_EXERCISE REQUIREMENTS_. Beginning with the line that has "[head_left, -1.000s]" and ending with the line that has "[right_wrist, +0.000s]", retype the entries below exactly, except for the pictures.

-- INPUT DATA follows --

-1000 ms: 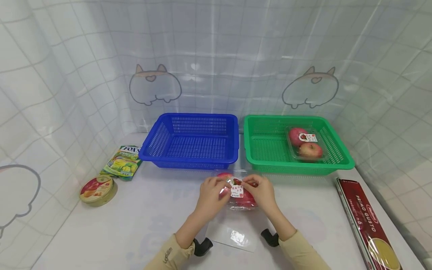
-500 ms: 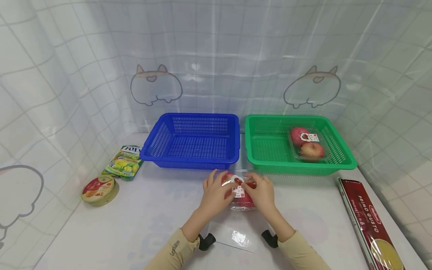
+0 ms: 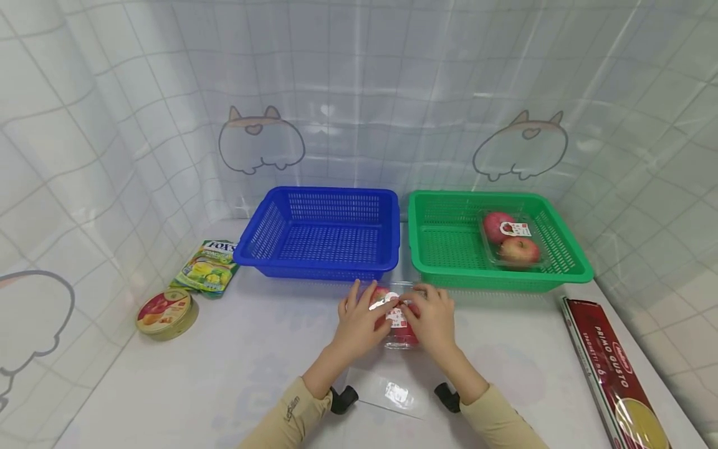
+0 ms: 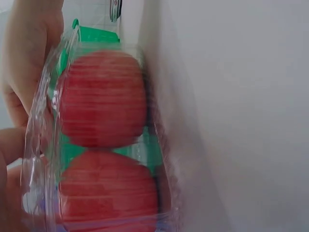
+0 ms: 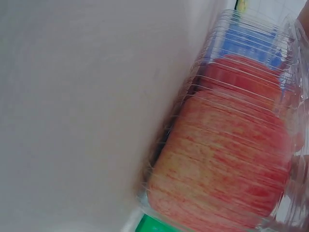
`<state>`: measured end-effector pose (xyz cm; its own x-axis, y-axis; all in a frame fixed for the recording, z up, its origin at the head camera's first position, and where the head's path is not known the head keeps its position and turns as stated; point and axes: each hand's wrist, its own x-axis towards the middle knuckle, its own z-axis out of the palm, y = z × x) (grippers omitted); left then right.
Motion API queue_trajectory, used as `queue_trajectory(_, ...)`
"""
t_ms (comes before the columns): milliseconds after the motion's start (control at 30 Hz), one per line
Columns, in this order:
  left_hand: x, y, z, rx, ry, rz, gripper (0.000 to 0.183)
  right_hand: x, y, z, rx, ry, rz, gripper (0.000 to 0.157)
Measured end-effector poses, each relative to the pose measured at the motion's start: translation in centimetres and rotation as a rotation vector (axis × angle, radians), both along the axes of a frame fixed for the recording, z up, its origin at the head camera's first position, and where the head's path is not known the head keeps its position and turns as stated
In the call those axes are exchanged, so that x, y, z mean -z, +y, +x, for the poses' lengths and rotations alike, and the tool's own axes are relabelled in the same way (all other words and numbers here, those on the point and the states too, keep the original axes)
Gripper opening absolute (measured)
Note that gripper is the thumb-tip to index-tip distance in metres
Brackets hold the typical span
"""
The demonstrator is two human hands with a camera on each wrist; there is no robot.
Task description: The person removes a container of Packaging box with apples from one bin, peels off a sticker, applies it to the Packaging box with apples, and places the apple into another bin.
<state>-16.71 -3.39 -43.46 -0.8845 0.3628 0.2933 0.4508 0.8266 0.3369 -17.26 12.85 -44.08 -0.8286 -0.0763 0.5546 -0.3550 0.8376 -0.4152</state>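
Observation:
A clear plastic clamshell pack (image 3: 402, 342) of red apples (image 4: 104, 99) lies on the white table, with a white and red label sticker (image 3: 396, 319) on its lid. My left hand (image 3: 354, 329) is at the pack's left side, index and middle fingers raised, thumb reaching onto the sticker. My right hand (image 3: 435, 321) rests on the right part of the lid, fingers bent, thumb on the sticker near the left thumb. In the right wrist view a streaked apple (image 5: 222, 159) shows through the ribbed wall. The hands hide part of the lid.
Behind the pack stand a blue basket (image 3: 316, 274) and a green basket (image 3: 505, 284), the green one holding another labelled apple pack (image 3: 518, 249). A Fox's candy bag (image 3: 207, 268) and round tin (image 3: 165, 315) lie left. A spaghetti box (image 3: 614, 374) lies right, a clear sheet (image 3: 387, 399) in front.
My left fingers have lifted and spread off the pack's left side. My right fingers have shifted from the sticker's edge, and both thumbs now meet on the sticker. The pack has hardly moved.

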Motion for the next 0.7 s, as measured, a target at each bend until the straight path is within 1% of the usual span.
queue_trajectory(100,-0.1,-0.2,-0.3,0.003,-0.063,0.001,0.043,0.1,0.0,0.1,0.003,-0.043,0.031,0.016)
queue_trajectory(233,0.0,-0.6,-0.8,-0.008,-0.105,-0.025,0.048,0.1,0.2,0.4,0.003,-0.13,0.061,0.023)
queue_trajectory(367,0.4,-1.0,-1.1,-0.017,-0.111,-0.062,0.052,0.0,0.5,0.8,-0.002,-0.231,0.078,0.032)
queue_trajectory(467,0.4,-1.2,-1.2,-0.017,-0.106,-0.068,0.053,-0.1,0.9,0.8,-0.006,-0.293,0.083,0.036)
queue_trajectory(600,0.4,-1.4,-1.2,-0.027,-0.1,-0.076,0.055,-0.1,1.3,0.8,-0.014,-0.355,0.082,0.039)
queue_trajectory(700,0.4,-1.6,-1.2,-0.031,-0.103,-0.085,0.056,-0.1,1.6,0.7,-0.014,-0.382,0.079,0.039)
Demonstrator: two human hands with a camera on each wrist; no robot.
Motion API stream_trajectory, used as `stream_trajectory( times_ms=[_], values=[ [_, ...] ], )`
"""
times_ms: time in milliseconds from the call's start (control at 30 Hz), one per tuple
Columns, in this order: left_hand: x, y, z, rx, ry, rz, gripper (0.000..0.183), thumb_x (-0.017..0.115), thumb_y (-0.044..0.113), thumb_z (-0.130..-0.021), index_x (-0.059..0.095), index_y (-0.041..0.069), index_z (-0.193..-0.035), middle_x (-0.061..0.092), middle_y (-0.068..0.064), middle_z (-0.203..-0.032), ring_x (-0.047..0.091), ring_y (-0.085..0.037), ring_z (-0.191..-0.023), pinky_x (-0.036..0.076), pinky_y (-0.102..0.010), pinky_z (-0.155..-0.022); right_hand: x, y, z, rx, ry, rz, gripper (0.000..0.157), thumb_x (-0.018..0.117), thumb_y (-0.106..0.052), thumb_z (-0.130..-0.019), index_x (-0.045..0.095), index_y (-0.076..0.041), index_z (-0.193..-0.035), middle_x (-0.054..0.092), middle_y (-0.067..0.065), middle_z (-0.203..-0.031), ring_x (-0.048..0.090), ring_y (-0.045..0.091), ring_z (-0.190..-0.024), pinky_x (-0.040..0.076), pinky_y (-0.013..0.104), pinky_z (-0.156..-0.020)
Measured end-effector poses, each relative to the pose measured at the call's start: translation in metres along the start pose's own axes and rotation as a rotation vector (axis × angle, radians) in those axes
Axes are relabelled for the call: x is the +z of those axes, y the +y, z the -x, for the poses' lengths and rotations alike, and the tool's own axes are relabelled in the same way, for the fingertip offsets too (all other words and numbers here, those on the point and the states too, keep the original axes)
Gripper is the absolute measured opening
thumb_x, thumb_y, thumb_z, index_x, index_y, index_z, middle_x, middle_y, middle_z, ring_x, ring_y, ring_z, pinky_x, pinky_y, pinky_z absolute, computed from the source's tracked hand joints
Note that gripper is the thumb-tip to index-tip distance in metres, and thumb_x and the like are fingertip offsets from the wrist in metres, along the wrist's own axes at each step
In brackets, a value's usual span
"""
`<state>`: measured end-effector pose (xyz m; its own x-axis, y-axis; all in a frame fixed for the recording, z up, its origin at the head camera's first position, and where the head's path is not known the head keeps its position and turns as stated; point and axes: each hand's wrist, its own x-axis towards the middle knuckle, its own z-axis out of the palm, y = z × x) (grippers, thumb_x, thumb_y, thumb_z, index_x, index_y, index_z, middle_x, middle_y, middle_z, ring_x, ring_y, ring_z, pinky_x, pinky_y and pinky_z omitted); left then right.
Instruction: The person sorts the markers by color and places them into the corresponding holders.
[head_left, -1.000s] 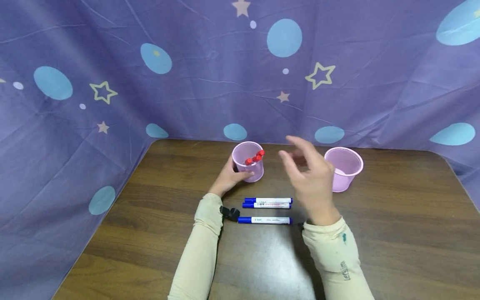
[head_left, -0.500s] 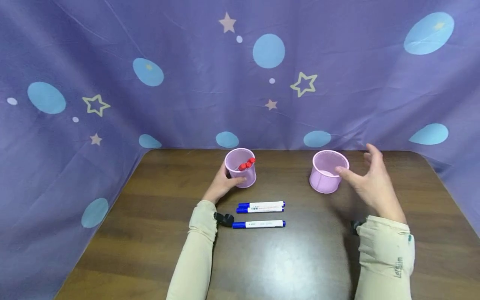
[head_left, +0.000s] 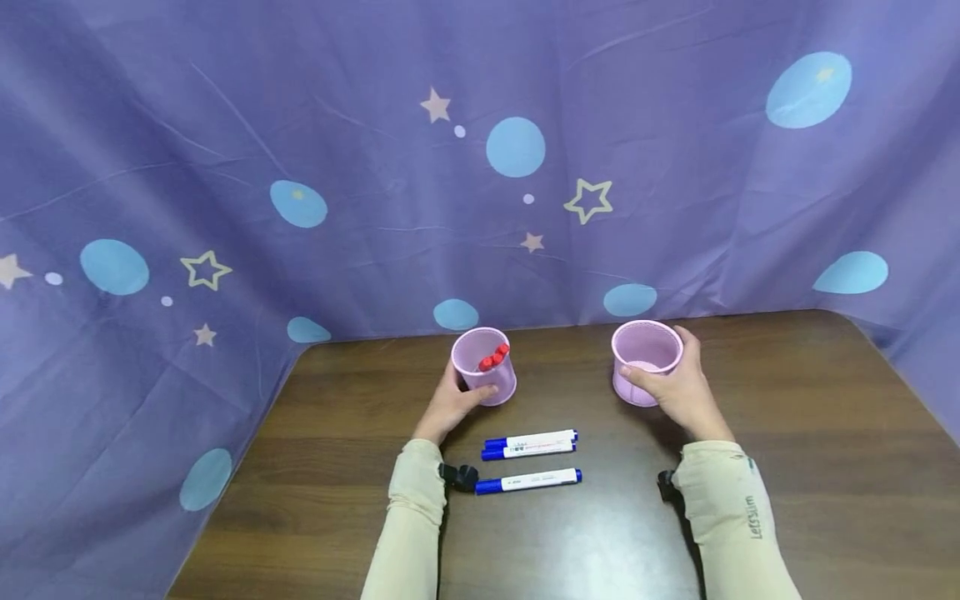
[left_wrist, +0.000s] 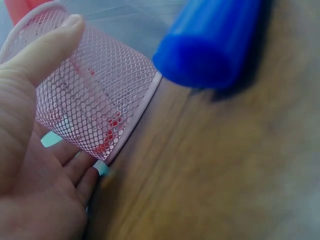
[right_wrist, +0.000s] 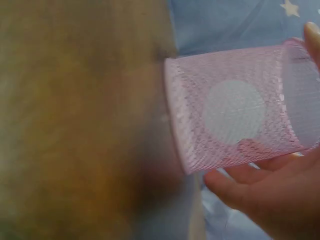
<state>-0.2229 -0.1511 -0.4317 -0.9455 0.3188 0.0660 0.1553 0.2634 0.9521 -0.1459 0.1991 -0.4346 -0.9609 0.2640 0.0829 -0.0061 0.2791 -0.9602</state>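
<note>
Left hand [head_left: 442,408] grips the left pink mesh cup [head_left: 504,385], thumb across its near wall; three red caps [head_left: 497,358] show inside, by the right rim. Right hand [head_left: 688,398] holds the right pink mesh cup [head_left: 632,394], thumb on the near side. Both cups at the wooden table's [head_left: 832,467] far part. Three blue-capped markers [head_left: 538,480] lie nearer, between the forearms (far two close together).

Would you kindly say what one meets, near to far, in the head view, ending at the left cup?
Lone blue-capped marker, two blue-capped markers together, pink mesh cup with red-topped items.
</note>
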Motion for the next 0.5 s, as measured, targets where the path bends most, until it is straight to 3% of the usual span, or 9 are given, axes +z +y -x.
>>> stream_trajectory(
  times_ms=[100, 267, 367, 500],
  values=[
    [-0.004, 0.001, 0.007, -0.021, -0.019, 0.012, 0.093, 0.080, 0.005, -0.082, 0.024, 0.000, -0.157, 0.042, -0.024, -0.149, 0.036, -0.037, -0.140, 0.025, -0.050, -0.117, 0.007, 0.005, 0.000, -0.002, 0.005, 0.003, 0.108, 0.086, -0.019, -0.080, 0.011, 0.003, -0.154, 0.036, 0.033, -0.142, 0.041, 0.046, -0.128, 0.032, 0.056, -0.109],
    [-0.011, -0.010, 0.014, -0.048, 0.025, 0.055, 0.087, 0.080, 0.003, -0.082, 0.028, -0.002, -0.152, 0.040, -0.028, -0.149, 0.035, -0.042, -0.140, 0.024, -0.053, -0.118, 0.010, 0.011, -0.001, -0.070, -0.037, 0.017, 0.095, 0.086, -0.018, -0.080, 0.027, 0.007, -0.150, 0.044, 0.032, -0.138, 0.047, 0.044, -0.124, 0.036, 0.053, -0.106],
    [-0.017, -0.018, 0.016, -0.103, 0.070, 0.033, 0.081, 0.080, 0.007, -0.083, 0.034, -0.005, -0.148, 0.044, -0.030, -0.143, 0.045, -0.044, -0.132, 0.035, -0.052, -0.112, 0.008, 0.013, -0.001, -0.088, -0.071, 0.025, 0.091, 0.086, -0.020, -0.080, 0.032, 0.007, -0.148, 0.049, 0.031, -0.135, 0.049, 0.044, -0.122, 0.038, 0.052, -0.103],
    [-0.028, -0.014, 0.021, -0.203, 0.057, -0.117, 0.060, 0.081, 0.013, -0.083, 0.052, -0.008, -0.131, 0.060, -0.024, -0.120, 0.061, -0.033, -0.108, 0.051, -0.042, -0.094, 0.007, 0.015, 0.000, -0.068, -0.113, 0.028, 0.095, 0.084, -0.017, -0.082, 0.023, 0.008, -0.150, 0.045, 0.032, -0.137, 0.046, 0.044, -0.123, 0.036, 0.053, -0.104]
  ],
)
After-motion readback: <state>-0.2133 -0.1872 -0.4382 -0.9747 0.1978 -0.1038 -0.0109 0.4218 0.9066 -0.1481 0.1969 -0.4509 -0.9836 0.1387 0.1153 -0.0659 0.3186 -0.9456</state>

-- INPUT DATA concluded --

_TASK RESULT_.
[head_left, -1.000s] 
[head_left, -0.500s] 
[head_left, +0.000s] 
[left_wrist, +0.000s] 
[right_wrist, +0.000s] 

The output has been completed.